- _Action item_
All lines below starting at the one that holds "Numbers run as" and ending at the one that holds "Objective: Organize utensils" should be printed exactly, ends included. Pictures should not be printed, nor anything else.

═══ Dataset section

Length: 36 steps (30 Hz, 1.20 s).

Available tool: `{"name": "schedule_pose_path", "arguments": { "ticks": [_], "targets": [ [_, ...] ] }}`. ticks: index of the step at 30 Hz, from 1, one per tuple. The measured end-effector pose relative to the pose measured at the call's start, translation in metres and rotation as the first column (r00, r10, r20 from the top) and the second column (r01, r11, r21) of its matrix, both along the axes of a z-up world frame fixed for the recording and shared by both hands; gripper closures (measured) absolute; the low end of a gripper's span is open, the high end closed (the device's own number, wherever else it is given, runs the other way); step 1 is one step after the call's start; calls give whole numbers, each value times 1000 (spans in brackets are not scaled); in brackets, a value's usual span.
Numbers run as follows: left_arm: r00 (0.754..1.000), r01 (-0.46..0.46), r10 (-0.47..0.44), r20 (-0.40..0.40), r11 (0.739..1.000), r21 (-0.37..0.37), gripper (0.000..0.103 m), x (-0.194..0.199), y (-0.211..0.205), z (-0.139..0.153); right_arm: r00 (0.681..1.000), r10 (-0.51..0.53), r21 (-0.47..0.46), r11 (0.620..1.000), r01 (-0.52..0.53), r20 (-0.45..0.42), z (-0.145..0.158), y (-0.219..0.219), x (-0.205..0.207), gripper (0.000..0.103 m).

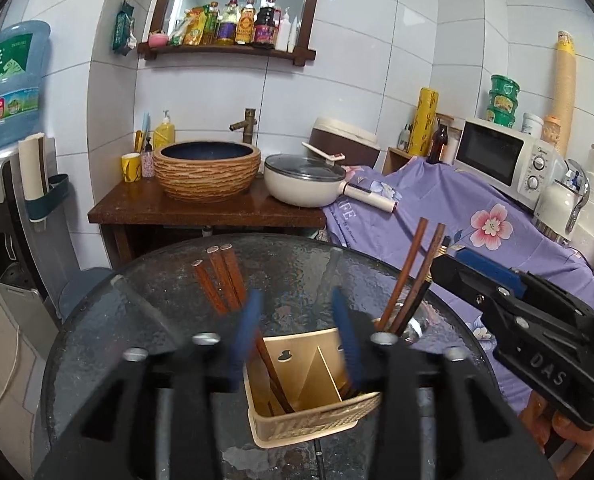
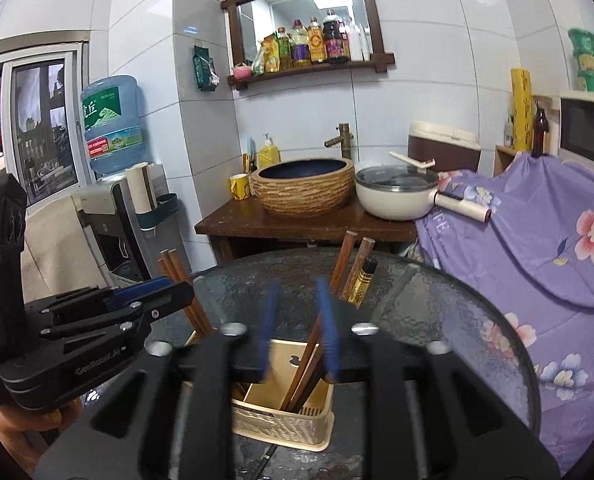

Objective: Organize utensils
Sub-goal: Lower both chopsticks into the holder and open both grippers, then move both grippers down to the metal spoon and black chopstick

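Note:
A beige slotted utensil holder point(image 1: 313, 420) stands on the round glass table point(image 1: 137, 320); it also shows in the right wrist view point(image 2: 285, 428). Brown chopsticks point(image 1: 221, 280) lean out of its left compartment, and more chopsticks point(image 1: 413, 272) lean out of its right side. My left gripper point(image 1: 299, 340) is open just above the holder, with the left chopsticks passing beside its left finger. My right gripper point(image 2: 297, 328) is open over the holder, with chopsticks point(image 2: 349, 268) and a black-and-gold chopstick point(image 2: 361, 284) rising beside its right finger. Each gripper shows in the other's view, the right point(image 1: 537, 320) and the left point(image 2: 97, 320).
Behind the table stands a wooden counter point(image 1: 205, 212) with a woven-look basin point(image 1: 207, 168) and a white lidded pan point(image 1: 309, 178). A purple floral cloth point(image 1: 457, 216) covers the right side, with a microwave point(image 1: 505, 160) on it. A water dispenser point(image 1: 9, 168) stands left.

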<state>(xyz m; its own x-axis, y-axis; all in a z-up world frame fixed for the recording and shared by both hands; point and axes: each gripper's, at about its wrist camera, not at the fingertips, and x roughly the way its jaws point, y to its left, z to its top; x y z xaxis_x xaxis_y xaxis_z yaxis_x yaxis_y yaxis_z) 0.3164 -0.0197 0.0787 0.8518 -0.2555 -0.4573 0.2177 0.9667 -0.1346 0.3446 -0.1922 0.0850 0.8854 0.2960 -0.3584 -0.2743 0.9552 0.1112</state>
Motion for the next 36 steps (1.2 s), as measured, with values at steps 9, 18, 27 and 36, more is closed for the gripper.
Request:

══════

- _Result_
Numbers run as follows: left_arm: r00 (0.754..1.000), r01 (-0.46..0.46), r10 (-0.47..0.44), r20 (-0.40..0.40), r11 (0.739..1.000), r21 (-0.37..0.37), gripper (0.000..0.103 m), x (-0.194..0.199), y (-0.211..0.205), z (-0.139..0.153); right_arm: r00 (0.681..1.000), r10 (-0.51..0.53), r21 (-0.47..0.46), r11 (0.620..1.000), r01 (-0.52..0.53), r20 (-0.45..0.42), z (-0.145..0.158), y (-0.219..0.219), x (-0.205..0.207), gripper (0.000..0.103 m).


Objective: Organize utensils

An answer has been given, and the exercise is complete.